So, "sweet soft beef" is a dubious claim at best, and it certainly flies in the face of the overwhelming "pork" consensus that appears from a Google search on the subject. Clearly if we want to get the true flavour of cannibalism, we need to find out from people that have actually tasted human flesh, rather than health food companies.
Of course it's not just human flesh substitute that's available in the West, many people eat the placenta after birth - something quite unbelievable to me given their unappetizing appearance and, you know, where they came from.
To cook it, you need to remove the umbilical cord along with a membrane, and then treat it in a similar fashion to liver, as an enterprising chef manages in the video below (featuring Hugh Fearnley-Whittingstall). According to Hugh, the result is like liver. But of course the placenta isn't really anything like a proper human steak would be, being a fundamentally different type of tissue, and therefore most likely a very different taste.
Similarly unhelpful is the opinion of a cute little robot NEC System technologies and Mie University. The "electromechanical sommelier", is "capable of identifying wines, cheeses, meats and hors d'oeuvres." On tasting the hands of reporters, it identified one as bacon, and the other as prosciutto.
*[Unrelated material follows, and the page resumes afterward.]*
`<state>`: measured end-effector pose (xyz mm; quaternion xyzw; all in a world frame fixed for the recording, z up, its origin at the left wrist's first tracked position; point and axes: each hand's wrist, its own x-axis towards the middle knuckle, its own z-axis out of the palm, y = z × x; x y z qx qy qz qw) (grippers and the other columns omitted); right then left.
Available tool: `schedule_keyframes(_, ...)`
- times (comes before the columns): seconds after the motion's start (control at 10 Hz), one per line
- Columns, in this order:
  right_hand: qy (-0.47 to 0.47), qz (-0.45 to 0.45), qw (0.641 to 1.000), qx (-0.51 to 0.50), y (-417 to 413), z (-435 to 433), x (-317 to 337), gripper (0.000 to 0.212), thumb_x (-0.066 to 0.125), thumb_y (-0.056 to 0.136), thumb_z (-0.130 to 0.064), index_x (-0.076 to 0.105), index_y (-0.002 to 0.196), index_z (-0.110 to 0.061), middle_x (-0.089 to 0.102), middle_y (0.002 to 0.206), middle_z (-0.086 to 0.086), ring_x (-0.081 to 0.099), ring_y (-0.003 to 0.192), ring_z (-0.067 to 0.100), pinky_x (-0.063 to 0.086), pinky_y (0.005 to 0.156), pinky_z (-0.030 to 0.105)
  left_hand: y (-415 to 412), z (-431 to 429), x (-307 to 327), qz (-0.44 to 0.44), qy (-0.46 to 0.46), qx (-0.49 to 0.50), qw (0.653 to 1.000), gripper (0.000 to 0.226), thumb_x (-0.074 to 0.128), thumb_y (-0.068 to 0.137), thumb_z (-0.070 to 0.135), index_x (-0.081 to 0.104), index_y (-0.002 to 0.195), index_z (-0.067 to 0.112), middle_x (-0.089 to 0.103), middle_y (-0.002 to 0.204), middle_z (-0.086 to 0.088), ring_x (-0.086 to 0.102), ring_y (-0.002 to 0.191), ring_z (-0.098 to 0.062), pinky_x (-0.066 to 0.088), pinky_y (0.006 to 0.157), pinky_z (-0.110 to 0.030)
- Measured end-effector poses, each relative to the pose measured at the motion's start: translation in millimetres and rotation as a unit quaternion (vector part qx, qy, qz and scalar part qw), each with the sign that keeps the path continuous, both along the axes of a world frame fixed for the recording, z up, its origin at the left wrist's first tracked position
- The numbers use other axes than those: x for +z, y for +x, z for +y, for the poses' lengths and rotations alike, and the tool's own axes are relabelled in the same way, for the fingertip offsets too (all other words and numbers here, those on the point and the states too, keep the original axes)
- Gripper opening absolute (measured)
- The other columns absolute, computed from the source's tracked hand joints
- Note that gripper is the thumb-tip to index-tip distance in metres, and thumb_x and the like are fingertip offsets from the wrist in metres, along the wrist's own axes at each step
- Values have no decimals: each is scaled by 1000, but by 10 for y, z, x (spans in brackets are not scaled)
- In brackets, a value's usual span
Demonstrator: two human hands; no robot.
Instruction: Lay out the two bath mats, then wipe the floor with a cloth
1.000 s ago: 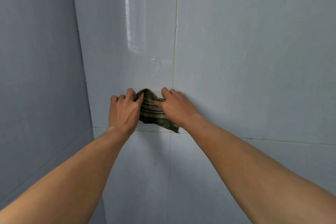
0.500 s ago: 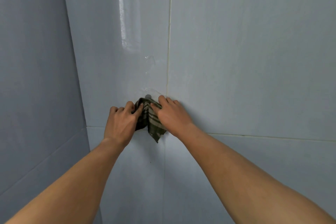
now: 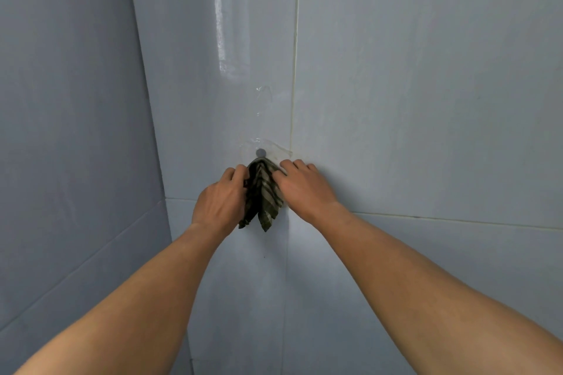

Unfortunately, since the reporters didn't bother to skin and cook their hands before placing them in the robot's jaws, that doesn't tell us a lot.
So we're getting nowhere. What we need are some proper cannibals, and where better to start than one of Germany's most infamous citizens, the cannibal Armin Meiwes. Having eaten an estimated 20kg of his "victim", Meiwes is something of an expert on the subject, and in an interview from his prison cell, he was more than happy to explain the taste: "The flesh tastes like pork, a little bit more bitter, stronger. It tastes quite good."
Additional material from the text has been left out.